WHAT TO DO
Repeat all the data word for word.

DATA SECTION
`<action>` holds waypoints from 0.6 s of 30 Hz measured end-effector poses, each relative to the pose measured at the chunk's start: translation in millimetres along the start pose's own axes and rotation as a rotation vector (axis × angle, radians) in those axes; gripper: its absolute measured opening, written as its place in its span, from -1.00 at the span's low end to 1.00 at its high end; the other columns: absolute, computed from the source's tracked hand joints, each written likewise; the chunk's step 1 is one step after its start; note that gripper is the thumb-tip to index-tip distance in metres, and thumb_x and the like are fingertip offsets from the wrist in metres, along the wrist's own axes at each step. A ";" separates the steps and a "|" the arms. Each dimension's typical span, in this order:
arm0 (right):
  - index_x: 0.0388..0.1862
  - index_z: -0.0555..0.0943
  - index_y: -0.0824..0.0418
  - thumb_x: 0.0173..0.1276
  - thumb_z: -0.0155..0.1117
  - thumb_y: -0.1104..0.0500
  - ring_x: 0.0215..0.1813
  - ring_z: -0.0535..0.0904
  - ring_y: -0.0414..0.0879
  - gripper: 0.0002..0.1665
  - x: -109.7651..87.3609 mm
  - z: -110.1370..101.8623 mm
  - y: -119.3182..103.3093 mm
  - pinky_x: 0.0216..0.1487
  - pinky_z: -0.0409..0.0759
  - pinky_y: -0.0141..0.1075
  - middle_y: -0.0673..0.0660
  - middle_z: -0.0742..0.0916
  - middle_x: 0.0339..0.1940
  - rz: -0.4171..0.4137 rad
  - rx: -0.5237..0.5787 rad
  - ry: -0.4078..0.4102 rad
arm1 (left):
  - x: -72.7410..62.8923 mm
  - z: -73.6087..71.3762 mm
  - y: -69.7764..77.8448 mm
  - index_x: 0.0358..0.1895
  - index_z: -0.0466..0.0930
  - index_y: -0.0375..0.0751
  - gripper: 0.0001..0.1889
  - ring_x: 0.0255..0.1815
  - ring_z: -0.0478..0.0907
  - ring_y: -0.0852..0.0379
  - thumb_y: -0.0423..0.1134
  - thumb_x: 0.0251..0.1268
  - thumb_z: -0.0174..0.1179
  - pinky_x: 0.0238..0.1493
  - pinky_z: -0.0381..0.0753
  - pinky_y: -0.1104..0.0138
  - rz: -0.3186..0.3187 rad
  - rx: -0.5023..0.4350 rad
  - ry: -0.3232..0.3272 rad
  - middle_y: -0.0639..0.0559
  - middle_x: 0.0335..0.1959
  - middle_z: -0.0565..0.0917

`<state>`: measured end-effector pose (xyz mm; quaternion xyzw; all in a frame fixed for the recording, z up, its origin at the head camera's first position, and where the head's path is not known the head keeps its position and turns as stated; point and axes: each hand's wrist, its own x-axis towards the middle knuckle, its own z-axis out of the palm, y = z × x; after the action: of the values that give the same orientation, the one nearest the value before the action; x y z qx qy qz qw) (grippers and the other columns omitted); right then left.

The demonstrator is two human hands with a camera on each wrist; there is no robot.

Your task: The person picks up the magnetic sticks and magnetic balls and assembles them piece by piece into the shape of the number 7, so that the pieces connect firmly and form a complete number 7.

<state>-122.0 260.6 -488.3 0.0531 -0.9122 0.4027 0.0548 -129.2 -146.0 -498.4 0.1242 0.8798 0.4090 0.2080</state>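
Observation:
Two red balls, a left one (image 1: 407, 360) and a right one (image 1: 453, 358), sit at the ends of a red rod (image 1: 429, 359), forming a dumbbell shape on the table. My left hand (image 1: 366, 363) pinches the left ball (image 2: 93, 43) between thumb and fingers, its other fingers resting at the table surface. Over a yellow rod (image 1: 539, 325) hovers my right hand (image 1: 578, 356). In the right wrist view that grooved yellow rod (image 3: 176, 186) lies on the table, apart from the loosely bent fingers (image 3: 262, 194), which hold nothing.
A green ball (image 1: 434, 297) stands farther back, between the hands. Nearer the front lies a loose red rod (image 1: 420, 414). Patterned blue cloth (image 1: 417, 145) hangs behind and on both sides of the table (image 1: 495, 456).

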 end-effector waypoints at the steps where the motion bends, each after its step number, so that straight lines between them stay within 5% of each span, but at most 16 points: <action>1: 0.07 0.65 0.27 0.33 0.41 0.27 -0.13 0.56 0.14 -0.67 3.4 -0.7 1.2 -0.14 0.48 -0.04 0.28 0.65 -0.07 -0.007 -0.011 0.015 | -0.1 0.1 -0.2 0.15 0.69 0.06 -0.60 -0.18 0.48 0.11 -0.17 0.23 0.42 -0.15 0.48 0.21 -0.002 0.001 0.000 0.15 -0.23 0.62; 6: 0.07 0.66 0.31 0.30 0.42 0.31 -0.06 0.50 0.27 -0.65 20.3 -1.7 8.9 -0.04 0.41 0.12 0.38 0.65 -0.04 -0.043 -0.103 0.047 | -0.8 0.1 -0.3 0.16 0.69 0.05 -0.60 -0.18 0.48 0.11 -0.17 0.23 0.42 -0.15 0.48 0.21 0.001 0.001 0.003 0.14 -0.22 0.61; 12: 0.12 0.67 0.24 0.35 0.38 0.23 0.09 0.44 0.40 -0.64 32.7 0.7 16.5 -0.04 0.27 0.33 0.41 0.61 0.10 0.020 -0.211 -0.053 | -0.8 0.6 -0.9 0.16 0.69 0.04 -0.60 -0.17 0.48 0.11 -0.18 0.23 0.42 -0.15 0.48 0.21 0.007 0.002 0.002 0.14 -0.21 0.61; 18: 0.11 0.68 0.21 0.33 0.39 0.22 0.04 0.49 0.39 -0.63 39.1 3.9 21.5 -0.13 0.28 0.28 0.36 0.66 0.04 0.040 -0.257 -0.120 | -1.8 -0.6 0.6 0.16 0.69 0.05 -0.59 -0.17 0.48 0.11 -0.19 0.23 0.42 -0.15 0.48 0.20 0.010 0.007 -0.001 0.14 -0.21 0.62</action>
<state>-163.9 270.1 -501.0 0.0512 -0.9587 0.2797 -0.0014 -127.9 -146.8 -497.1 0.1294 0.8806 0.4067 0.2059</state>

SOLUTION FOR THIS TASK
`<action>` holds waypoints from 0.6 s of 30 Hz measured end-effector poses, each relative to the pose measured at the chunk's start: translation in millimetres along the start pose's own axes and rotation as a rotation vector (axis × angle, radians) in those axes; gripper: its absolute measured opening, written as its place in its span, from -1.00 at the span's low end to 1.00 at its high end; the other columns: absolute, computed from the source's tracked hand joints, each written likewise; the chunk's step 1 is one step after its start; note that gripper is the thumb-tip to index-tip distance in metres, and thumb_x and the like are fingertip offsets from the wrist in metres, along the wrist's own axes at each step. A ";" separates the steps and a "|" the arms. Each dimension's typical span, in this order:
arm0 (right):
  - index_x: 0.0388..0.1862
  - index_z: -0.0555..0.0943
  - index_y: -0.0824..0.0418
  - thumb_x: 0.0173..0.1276
  - thumb_z: -0.0155..0.1117
  - thumb_y: -0.1104..0.0500
  - ring_x: 0.0215..0.1813
  - ring_z: -0.0535..0.0904
  - ring_y: -0.0414..0.0879
  - gripper: 0.0002..0.1665
  - x: -109.7651..87.3609 mm
  - z: -110.1370..101.8623 mm
  - y: -119.3182..103.3093 mm
  - pinky_x: 0.0216..0.1487
  - pinky_z: -0.0409..0.0759
  - pinky_y: -0.0141..0.1075
  - middle_y: -0.0673..0.0660
  - middle_z: -0.0742..0.0916
  - middle_x: 0.0339..0.1940
  - rz: -0.4171..0.4137 rad
  - rx: -0.5237..0.5787 rad
  - ry: -0.4078..0.4102 rad
arm1 (left):
  - x: -72.7410..62.8923 mm
  - z: -73.6087..71.3762 mm
  - y: -69.7764..77.8448 mm
  - index_x: 0.0358..0.1895
  - index_z: -0.0466..0.0930
  - index_y: -0.0375..0.0751
  - gripper: 0.0001..0.1889
  - ring_x: 0.0255..0.1815
  - ring_z: -0.0478..0.0907
  - ring_y: -0.0852..0.0379
  - thumb_y: -0.0423..0.1134
  - thumb_x: 0.0251..0.1268
  - thumb_z: -0.0174..0.1179
  - pinky_x: 0.0238..0.1493
  - pinky_z: -0.0381..0.0753
  - pinky_y: -0.1104..0.0138
  - rz: -0.3186..0.3187 rad
  - rx: -0.5023..0.4350 rad
  - ry: -0.3232..0.3272 rad
  - middle_y: -0.0639..0.0559
  - middle_x: 0.0335..0.1959
  - middle_z: -0.0565..0.0917

`<state>`: measured end-effector pose (xyz mm; quaternion xyzw; all in a frame fixed for the recording, z up, its origin at the head camera's first position, and where the head's path is not known the head keeps its position and turns as stated; point and axes: each hand's wrist, its own x-axis towards the middle knuckle, its own z-axis out of the palm, y = z × x; after the action: of the values that give the same orientation, the one nearest the value before the action; x y z qx qy qz qw) (grippers and the other columns omitted); right then left.

The demonstrator is two human hands with a camera on each wrist; there is no robot.

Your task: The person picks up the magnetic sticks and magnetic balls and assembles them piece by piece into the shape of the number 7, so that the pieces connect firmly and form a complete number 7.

<state>-122.0 260.6 -488.3 0.0531 -0.9122 0.4027 0.0548 -129.2 -146.0 -498.4 0.1242 0.8798 0.4090 0.2080</state>
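Observation:
Two red balls, a left one (image 1: 407, 360) and a right one (image 1: 453, 358), sit at the ends of a red rod (image 1: 429, 359), forming a dumbbell shape on the table. My left hand (image 1: 366, 363) pinches the left ball (image 2: 93, 43) between thumb and fingers, its other fingers resting at the table surface. Over a yellow rod (image 1: 539, 325) hovers my right hand (image 1: 578, 356). In the right wrist view that grooved yellow rod (image 3: 176, 186) lies on the table, apart from the loosely bent fingers (image 3: 262, 194), which hold nothing.
A green ball (image 1: 434, 297) stands farther back, between the hands. Nearer the front lies a loose red rod (image 1: 420, 414). Patterned blue cloth (image 1: 417, 145) hangs behind and on both sides of the table (image 1: 495, 456).
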
 end-effector waypoints at the steps where the motion bends, each after its step number, so that straight lines between them stay within 5% of each span, but at most 16 points: <action>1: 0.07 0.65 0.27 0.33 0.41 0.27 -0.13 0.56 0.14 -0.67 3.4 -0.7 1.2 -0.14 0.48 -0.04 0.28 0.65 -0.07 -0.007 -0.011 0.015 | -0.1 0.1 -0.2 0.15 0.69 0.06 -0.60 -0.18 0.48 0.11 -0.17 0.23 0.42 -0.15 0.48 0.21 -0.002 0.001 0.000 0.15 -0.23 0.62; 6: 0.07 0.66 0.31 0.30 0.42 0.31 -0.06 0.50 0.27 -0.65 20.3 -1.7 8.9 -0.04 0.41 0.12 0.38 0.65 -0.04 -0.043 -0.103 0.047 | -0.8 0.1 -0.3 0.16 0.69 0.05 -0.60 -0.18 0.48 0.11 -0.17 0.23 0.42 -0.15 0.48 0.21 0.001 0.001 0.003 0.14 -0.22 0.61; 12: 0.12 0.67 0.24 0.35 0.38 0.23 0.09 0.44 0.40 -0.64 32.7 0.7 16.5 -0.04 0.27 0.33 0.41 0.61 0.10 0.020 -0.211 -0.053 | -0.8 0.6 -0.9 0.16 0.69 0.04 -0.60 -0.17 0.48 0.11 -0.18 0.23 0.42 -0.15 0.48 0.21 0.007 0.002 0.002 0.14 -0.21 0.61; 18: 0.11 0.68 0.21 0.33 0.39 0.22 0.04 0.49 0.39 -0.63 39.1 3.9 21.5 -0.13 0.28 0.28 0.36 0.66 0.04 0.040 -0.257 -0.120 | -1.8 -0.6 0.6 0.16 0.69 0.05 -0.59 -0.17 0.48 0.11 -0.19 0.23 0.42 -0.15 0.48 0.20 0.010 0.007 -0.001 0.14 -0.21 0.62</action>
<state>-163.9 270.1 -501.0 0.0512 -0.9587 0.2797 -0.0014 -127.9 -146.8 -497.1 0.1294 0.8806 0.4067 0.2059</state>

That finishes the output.